@Alon vacation will make me miss your webcast tomorrow but hope you can answer the following questions (recording or here):

1. How are other countries structuring advanced ROW reinforcing? In terms of project timeline and organization. It was perpetual in my time in NYC construction that there was an DOB/Fire inspector shortage. Seems like something that should be scheduled years in advance of any shovel in NYC. The state could easily vest MTA with the legal ability to enforce NYC code. 1/n

2. Given the sheer difficulty the report describes with launch boxes it seems like everything should be cut-and-cover or the TBMs should never stop (or be decommissioned). The later option retaining station access issues.
3. Just a random memory that proving compliance with my 450 or so page capital construction subcontract was a complete pain in the ass and I only had a relatively simple corporate structure. The larger firms with foreign owners/branches/Iran disinvestment act/BDS Israel stuff must be insane to comply with.

4. Is there really that much difficulty to unmapped utilities? Things are never constructed exactly to drawings (I always laughed at Revit for this reason), and as-builts are only ever line schematics (useful) for tradespeople.

I assume the utility relocation problem is again coordinating a good quick response rather than the actual labor.

5. Seems like civil servants need to be trusted at a lower level than... The governor... To implement carrots and sticks against individual contractors. This would come at the expense of 0 risk of corruption mechanisms.
6. Ha! Firecom fire-alarm and their ancient tech would cause that. I worked with their owners a few times (they just sold). Since they were a manufacturer and installer they would bid a proprietary system below costs, get the deal, and they absolutely screw over the city/state/PANYNJ on maintenance contracts.

Onto the analysis section.
7. The amount of times I was told by city officials (as it relates to FCC licenses) that the city was an entity of the state and so the state can do whatever the hell it wanted to...

Again, seems like an empowered MTA civil servant could have forced or ignored city stakeholders.

8. So much of this reads as delays (and costs) induced by one artificial sub sub entity of the state arguing with another sub sub entity of the state on whose spreadsheet state money is coming out of?
9. Procurement. On the aforementioned subcontract I definitely did have to put in some scheduled costs. Frankly some didn't make sense to me but we had a schedule. I do not know if that was a prime contract requirement though

10. Buy everything at once approach. This really is pervasive throughout the MTA. Recently saw a press release for transit wireless in tunnels, bragging about how the MTA was getting 48(?) strands of glass to every station to be future proof as part of the deal.

That is more bandwidth than transatlantic cables, but every single system in MTA will want its own dedicated glass rather than share. So they will run out.
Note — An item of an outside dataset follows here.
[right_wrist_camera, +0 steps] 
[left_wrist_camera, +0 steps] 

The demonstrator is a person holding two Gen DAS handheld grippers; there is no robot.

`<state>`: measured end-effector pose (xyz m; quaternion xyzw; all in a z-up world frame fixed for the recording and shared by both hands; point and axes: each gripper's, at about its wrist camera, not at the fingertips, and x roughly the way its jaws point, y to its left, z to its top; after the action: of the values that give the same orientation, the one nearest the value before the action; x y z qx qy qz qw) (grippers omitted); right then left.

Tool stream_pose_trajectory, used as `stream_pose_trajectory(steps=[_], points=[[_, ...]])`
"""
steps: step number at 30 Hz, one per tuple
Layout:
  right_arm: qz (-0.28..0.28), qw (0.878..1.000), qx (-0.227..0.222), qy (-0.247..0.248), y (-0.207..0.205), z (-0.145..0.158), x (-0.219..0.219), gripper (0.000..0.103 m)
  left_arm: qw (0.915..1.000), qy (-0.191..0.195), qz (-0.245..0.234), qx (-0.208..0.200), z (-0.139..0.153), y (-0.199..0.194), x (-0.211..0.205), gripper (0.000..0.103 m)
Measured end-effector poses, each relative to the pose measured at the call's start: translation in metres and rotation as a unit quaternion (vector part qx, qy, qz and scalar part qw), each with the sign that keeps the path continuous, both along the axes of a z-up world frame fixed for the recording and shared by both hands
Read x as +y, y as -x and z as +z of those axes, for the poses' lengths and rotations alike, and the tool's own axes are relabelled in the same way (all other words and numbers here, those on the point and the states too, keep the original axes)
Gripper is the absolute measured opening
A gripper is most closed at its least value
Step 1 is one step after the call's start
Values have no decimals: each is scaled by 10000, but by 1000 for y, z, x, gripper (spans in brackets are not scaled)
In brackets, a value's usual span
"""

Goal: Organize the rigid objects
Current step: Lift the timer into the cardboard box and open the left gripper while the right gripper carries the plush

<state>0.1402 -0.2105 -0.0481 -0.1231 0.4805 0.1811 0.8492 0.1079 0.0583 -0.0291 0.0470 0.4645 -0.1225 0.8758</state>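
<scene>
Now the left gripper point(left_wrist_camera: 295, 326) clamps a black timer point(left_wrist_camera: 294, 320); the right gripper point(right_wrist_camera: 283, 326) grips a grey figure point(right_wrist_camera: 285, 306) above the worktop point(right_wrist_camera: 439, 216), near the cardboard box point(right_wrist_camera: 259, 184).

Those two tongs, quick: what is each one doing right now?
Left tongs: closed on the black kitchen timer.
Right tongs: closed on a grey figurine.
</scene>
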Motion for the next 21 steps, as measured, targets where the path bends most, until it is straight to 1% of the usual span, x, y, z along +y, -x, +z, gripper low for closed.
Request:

11. So the stations are expensive in significant part because sub sub sub organizations can't work together operationally thus they need their own space. Seems like GCM!

Endemic throughout. I wonder what the smallest unit of sub organization work together refusal is.

@Alon detailed report and good work from everyone. In line with recent "costs do not matter" philosophy I am curious how much of the costs delta you could obviously attribute time delays?

To ask it in a infinite subsidy hypothetical way: if costs do not matter, will infinite money actually deliver more subway faster? Are there specific areas where more money = better faster stronger?

One area that does come to mind is a Signapore style paid and empowered/qualified MTA project leadership.

@ConnorC 1. Delays generally come from procurement bullshit coming from the agency or from obstructive utilities.

2. Infinite money is infinite OPM for obstructive utilities, parks, NIMBYs, consultants, engineers, etc. Think of it this way: by Dutch standards, let alone Italian ones, New York is making infinite money available for capital expansion.

3. Singapore is a high-construction cost city and is one of the origins of the globalized system of privatization of risk. Do not emulate it.

@Alon reference Signapore. I was more referring to a competitively paid and empowered civil service and engineering level with bonus (or firing) incentives. In general, famously the PM, but not the MRT I guess...

Should have been more descriptive.

But on the other things infinite money = incentivises infinite delays?

@ConnorC A PM who gets millions of dollars a year in salary is not bonus incentives, it's looting. Singapore is generally very good at doing this "look how efficient we are" marketing and then at the end it's just run as a not particularly efficient family business that managed to monopolize a piece of valuable land. (And yes, I will mention it today.)